O resto de seu tempo, nosso presidente gastou tecendo elogios a uma substância farmacêutica chamada hidroxicloroquina, vendida no Brasil sob a marca comercial de Plaquinol. Segundo o doutor, o remédio – desenvolvido para tratar paludismo e poliartrite crônica evolutiva – é tiro e queda pra curar covid-19. É fácil imaginar a surpresa dos demais dirigentes. É que as palavras do doutor cairiam bem na boca de um representante farmacêutico; vindas do presidente do Brasil, soam esquisitas.

Segundo indício
Doutor Bolsonaro diz ter sido testado duas vezes pra descobrir se estava infectado pelo coronavírus. Afirma que, nas duas vezes, o teste deu negativo. Jornalistas reclamaram a prova do teste. O hospital, que deve ter sido pressionado pela Presidência, negou-se a mostrar papel assinado.

Terceiro indício
Domingo passado, doutor Bolsonaro saiu a passeio por bairros de Brasília para atirar-se nos braços de admiradores e «ouvir o que o povo quer». Mostrou não estar nem um pouco preocupado com contágio, nem ativo, nem passivo.

Hipótese
Juntando os três indícios, é possível formular uma hipótese. Doutor Bolsonaro teria sido contagiado pelo vírus, exatamente como Wajngarten, o general Heleno e mais uma vintena de assessores. Assim que sintomas leves apareceram, ele fez o teste. Deu positivo. Aceitou, então, conselho para medicar-se com Plaquinol. Como acontece na maioria dos casos de infecção pelo novo coronavírus, os sintomas foram leves e desapareceram após dois ou três dias. Os sintomas teriam desaparecido espontaneamente, mas o presidente atribuiu a cura milagrosa ao remédio que havia tomado.
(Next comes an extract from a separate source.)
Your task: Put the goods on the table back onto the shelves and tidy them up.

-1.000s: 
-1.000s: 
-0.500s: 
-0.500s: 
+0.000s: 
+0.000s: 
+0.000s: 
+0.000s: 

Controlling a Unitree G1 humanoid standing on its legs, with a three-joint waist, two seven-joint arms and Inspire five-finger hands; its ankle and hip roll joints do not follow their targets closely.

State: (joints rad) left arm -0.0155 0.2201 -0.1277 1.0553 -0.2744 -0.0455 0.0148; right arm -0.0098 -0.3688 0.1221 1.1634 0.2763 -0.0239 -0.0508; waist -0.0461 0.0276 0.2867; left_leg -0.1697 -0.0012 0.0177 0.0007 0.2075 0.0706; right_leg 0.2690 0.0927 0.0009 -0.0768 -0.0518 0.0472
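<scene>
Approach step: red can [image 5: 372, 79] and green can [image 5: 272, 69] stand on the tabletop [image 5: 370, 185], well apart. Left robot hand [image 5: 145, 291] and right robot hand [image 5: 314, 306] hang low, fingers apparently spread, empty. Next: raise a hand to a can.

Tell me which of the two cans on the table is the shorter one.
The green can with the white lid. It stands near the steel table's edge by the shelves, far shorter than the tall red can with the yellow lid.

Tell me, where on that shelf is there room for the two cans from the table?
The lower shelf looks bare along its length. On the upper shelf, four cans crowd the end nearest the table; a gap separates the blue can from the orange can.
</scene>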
Se verdadeira, minha hipótese explica:

• por que Bolsonaro usou o tempo de palavra no G20 pra elogiar uma molécula cujo efeito contra o coronavírus ainda não está acertado. O remédio é perigoso: tem mais de 30 efeitos secundários potenciais. Só poderá (ou não) ser indicado para combate ao vírus ao fim de estudo específico e sério.

• por que Bolsonaro se negou a mostrar o resultado do teste em papel assinado pelos diretores do hospital.

• por que Bolsonaro continua a sair por aí, a se jogar nos braços do povo, a circular como se não houvesse epidemia.

• por que Bolsonaro se gaba de seu passado de atleta ter driblado a doença: sou forte, pulo no esgoto e nada me acontece.

• por que Bolsonaro nega a gravidade da covid-19 e continua a fazer força pra desconfinar os confinados.

Até atitudes aparentemente irracionais, como as de nosso presidente, têm explicação. Difícil é encontrá-la.